ASTERISK-09337: When Using Multiple Queues, Agent Status Gets Stuck As "Busy" In Select Queues

[Home]

Summary: ASTERISK-09337: When Using Multiple Queues, Agent Status Gets Stuck As "Busy" In Select Queues

Reporter: jiddings (jiddings) Labels:

Date Opened: 2007-04-27 16:04:47 Date Closed: 2007-07-06 10:11:49

Priority: Major Regression? No

Status: Closed/Complete Components: Applications/app_queue

Versions: Frequency of
Occurrence

Related
Issues:

Environment: Attachments: ( 0) backtrace.txt
( 1) deadlock.txt

Description: Scenario..

Agent/1000 is logged in using AgentLogin() via a SIP phone.. Agent/1000 is a member of 15 queues, all using "leastrecent" as as strategy, and "ringinuse=no". Agent/1000 will randomly stop getting calls for select queues, and is shown as "busy" when in queue X, but available in queue Y. The busy state for queue X will not change until the agent logs out and back in again.

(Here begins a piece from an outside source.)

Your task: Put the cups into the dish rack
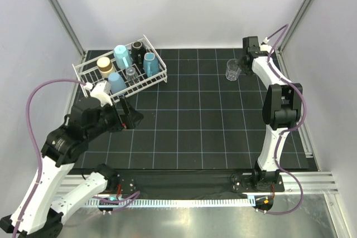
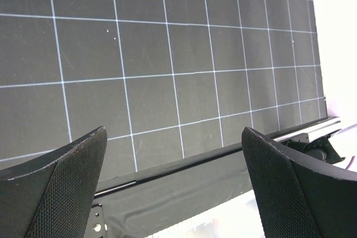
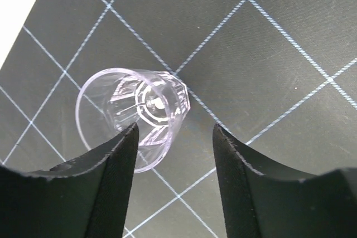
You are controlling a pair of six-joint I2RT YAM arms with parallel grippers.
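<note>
Figure: a robotics laboratory test cell, seen from above my bases. Plain white walls [image 1: 195, 4] framed by slanted metal posts [image 1: 58, 9] enclose a bench [image 1: 223, 218] covered by a black mat [image 1: 189, 121] ruled in a white grid. My two arms [image 1: 277, 107] are bolted to an aluminium rail [image 1: 312, 179] along its near edge and trail purple cables [image 1: 32, 110].
</note>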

****** ADDITIONAL INFORMATION ******

Per the documentation, ringinuse for SIP devices requires call-limt, I am using that properly, as far as I'm aware.

sip.conf

[general]
limitonpeers = yes

[1101]
username=1101
type=friend
secret=xxxx
qualify=yes
nat=never
host=dynamic
context=trusted
canreinvite=no
callerid=Client Centre A <1101>
call-limit=10

Comments: By: jiddings (jiddings) 2007-05-02 09:26:23

First of all, I must have been sleeping when I made this bug report. I mentioned call-limit, but that has nothing to with AgentLogin(), that's only for the call back function.

This problem is much more consistent. Agents status are getting stuck as busy, sometimes it clears itself up, but sometimes the agent must logout.
By: jiddings (jiddings) 2007-05-02 10:34:23

http://pastebin.ca/467489

This link demonstrates the behavior I'm speaking about. You'll see agents available, idle, and ready to take calls for other queues, but not available for "QUEUE1".

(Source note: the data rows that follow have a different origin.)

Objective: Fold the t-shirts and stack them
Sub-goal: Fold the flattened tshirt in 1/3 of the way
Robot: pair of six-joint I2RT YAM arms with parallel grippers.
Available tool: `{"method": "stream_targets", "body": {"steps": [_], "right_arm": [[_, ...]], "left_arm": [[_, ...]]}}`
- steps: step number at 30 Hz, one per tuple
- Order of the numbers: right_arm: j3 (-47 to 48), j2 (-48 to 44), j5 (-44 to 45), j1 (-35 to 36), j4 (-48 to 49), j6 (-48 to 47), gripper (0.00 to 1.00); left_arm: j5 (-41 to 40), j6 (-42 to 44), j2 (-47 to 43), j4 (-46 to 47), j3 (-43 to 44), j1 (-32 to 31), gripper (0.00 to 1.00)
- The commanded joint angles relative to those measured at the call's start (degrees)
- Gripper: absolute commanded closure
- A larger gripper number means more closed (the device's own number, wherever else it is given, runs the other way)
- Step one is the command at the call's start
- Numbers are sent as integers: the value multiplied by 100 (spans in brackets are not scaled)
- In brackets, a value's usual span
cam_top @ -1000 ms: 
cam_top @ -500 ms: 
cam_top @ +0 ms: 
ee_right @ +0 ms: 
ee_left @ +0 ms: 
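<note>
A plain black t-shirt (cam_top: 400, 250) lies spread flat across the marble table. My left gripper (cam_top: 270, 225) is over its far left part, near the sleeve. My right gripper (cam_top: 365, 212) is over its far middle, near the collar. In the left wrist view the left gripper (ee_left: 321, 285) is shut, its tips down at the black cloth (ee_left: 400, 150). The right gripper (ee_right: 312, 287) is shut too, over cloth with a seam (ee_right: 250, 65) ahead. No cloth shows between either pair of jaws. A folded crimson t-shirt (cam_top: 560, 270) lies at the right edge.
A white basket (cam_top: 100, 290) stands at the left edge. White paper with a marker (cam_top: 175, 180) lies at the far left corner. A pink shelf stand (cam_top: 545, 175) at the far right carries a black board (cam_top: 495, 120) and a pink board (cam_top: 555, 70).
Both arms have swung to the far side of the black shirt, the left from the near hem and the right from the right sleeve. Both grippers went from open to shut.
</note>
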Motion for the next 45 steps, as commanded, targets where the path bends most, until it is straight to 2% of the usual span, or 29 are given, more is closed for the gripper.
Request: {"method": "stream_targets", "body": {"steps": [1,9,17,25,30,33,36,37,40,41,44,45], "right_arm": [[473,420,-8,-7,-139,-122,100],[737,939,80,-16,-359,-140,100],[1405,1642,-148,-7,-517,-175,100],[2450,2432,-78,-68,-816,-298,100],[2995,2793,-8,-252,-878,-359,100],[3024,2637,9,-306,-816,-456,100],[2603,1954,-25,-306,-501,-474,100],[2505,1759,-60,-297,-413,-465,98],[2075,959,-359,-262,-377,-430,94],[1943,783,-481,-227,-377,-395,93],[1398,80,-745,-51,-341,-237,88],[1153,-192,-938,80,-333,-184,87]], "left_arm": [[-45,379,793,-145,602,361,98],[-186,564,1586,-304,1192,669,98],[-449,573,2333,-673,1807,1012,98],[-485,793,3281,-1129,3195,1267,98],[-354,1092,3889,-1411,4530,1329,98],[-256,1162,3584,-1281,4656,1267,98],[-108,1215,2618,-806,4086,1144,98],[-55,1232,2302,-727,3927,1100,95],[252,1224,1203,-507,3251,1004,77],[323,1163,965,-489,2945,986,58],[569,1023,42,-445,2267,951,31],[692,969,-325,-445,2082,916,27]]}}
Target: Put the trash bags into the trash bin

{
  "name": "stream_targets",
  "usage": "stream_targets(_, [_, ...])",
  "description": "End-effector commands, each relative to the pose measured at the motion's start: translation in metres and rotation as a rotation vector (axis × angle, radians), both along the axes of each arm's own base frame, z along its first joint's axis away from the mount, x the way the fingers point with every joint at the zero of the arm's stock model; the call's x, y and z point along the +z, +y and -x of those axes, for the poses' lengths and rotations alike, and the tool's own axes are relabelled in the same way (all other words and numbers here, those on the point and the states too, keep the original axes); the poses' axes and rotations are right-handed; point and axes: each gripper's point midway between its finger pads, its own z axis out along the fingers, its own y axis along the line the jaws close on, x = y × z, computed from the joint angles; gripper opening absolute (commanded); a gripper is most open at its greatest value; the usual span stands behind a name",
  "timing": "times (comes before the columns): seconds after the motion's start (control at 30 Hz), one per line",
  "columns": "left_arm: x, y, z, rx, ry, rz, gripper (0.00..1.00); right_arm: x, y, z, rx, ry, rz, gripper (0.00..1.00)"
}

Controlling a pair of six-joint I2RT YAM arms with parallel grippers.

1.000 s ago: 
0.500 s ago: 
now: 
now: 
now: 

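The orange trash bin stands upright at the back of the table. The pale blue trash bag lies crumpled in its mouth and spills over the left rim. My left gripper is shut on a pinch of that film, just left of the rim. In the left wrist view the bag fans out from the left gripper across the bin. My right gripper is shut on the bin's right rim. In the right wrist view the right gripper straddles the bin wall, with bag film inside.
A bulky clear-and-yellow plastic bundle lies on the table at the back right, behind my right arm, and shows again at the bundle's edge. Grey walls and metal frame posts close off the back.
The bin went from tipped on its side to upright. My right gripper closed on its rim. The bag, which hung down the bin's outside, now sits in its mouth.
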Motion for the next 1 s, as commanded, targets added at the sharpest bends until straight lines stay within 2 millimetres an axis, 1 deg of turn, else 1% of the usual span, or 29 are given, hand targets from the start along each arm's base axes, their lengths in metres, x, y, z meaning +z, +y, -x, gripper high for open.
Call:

In this example... A couple of notes. QUEUE1 is weighted lower than QUEUE2 and QUEUE3. Interestingly, it does seem that QUEUE1 is the queue that is locked up the most, could this have something to do with weights? Although QUEUE1 would be the most active of all the queues.

Or could it be that the wrapuptime is being ignored or misinterpreted?
By: jiddings (jiddings) 2007-05-02 16:14:03

I was able to reproduce this multiple times on every 1.4 server I tried it on..

On each server I setup a basic queue with one agent logged in via AgentLogin(). I then dialed into the queue multiple times (via Zap and SIP) and then hung up after a few seconds each time. After a random # of calls, the agent status would get stuck as busy but 'agents show online' would show the agent as idle.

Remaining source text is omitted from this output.